С учетом этих двух гнетущих вариантов я понял, что вторник отлично подходит для того, чтобы отойти от политики и для разнообразия провести время как нормальный человек — или, еще лучше, как животное. Просто отправиться купаться одному и голышом в океане…
Однако, когда я поехал с опущенной крышей в сторону Ки-Бискейн, щурясь на солнце, мне на глаза попались ветераны… Они двигались вверх по Коллинз-авеню в мертвой тишине. Их было 1200, одетых в камуфляж, шлемы, военные ботинки… Некоторые несли полноразмерные пластиковые M-16, было много символов мира, рядом с ветеранами шагали подруги, иные из них толкали тихоходные инвалидные коляски, кто-то из ветеранов шел на костылях… Никто не разговаривал. Все команды «остановиться», «начать движение», «быстро», «медленно», «влево», «вправо» исходили от «взводных командиров», шедших немного в стороне от основной колонны и подававших сигналы жестами.

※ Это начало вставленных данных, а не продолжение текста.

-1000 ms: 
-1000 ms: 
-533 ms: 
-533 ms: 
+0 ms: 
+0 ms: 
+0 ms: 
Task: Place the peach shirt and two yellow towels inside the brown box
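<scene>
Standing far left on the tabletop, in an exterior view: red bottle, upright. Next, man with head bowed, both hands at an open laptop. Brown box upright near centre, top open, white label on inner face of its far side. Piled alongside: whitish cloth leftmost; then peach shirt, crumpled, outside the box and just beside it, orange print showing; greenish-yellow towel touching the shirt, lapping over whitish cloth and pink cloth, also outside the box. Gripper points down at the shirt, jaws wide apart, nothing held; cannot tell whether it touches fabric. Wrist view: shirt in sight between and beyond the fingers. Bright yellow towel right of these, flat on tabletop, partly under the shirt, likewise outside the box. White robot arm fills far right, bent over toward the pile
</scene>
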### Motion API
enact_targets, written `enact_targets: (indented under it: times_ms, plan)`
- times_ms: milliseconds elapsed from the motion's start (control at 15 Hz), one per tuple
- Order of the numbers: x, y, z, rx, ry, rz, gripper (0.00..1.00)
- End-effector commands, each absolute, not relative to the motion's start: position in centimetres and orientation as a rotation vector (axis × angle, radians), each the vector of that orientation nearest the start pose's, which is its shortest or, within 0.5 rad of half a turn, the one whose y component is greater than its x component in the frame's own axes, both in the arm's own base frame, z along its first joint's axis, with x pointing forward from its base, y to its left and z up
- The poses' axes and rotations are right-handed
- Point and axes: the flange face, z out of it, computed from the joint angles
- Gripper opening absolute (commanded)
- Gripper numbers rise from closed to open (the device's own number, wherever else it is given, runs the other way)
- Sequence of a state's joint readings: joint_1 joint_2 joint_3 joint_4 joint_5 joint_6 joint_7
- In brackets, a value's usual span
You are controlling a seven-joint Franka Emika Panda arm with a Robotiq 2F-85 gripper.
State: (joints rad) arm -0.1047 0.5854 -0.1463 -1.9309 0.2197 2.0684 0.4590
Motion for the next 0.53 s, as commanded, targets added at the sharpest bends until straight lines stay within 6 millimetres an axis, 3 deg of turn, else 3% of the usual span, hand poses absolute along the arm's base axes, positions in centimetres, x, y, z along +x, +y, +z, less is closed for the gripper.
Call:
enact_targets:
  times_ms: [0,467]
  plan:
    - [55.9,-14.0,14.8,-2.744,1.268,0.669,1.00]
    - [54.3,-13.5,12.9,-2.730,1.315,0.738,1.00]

Один взгляд на эту жуткую процессию убил мой план поплавать в тот день. Я оставил свой автомобиль на стоянке перед отелем «Кадиллак» и присоединился к маршу… Нет, «присоединился» — не то слово. Это была не та процессия, к которой можно просто подойти и «присоединиться» без уплаты вполне определенного сбора: у кого оторвана рука, у кого нога, у кого-то паралич, у кого-то изуродовано лицо… Глядя прямо перед собой, эти люди длинной молчаливой колонной шли между рядами входов в отели, полных поджавших губы пожилых людей, через самое сердце Майами-Бич.